■ WHAT IS BEING ASKED ■
Down to the last line, repeat the data below exactly.

■ GIVEN INFORMATION ■
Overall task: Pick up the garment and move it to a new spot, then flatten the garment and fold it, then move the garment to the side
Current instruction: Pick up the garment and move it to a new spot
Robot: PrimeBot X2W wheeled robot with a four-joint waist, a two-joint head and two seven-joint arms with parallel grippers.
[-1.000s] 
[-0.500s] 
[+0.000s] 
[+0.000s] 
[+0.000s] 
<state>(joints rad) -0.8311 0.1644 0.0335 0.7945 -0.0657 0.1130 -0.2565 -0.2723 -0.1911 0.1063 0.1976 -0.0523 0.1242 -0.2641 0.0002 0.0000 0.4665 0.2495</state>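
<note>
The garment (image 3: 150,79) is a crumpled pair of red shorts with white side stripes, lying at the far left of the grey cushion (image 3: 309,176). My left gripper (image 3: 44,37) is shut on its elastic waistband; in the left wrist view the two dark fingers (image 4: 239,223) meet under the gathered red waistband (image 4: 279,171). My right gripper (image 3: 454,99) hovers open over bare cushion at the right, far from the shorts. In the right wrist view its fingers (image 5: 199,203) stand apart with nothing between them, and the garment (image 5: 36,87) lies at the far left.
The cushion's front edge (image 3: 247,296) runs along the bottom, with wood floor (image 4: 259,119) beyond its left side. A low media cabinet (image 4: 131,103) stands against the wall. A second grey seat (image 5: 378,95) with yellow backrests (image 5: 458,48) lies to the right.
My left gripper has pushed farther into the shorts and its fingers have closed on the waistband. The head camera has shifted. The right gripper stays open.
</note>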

■ WRITTEN SOLUTION ■
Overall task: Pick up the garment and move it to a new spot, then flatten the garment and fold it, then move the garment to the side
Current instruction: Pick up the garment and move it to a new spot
Robot: PrimeBot X2W wheeled robot with a four-joint waist, a two-joint head and two seven-joint arms with parallel grippers.
[-1.000s] 
[-0.500s] 
[+0.000s] 
[+0.000s] 
[+0.000s] 
<state>(joints rad) -0.8311 0.1644 0.0335 0.7945 -0.0657 0.1130 -0.2565 -0.2723 -0.1911 0.1063 0.1976 -0.0523 0.1242 -0.2641 0.0002 0.0000 0.4665 0.2495</state>
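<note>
The garment (image 3: 150,79) is a crumpled pair of red shorts with white side stripes, lying at the far left of the grey cushion (image 3: 309,176). My left gripper (image 3: 44,37) is shut on its elastic waistband; in the left wrist view the two dark fingers (image 4: 239,223) meet under the gathered red waistband (image 4: 279,171). My right gripper (image 3: 454,99) hovers open over bare cushion at the right, far from the shorts. In the right wrist view its fingers (image 5: 199,203) stand apart with nothing between them, and the garment (image 5: 36,87) lies at the far left.
The cushion's front edge (image 3: 247,296) runs along the bottom, with wood floor (image 4: 259,119) beyond its left side. A low media cabinet (image 4: 131,103) stands against the wall. A second grey seat (image 5: 378,95) with yellow backrests (image 5: 458,48) lies to the right.
My left gripper has pushed farther into the shorts and its fingers have closed on the waistband. The head camera has shifted. The right gripper stays open.
</note>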

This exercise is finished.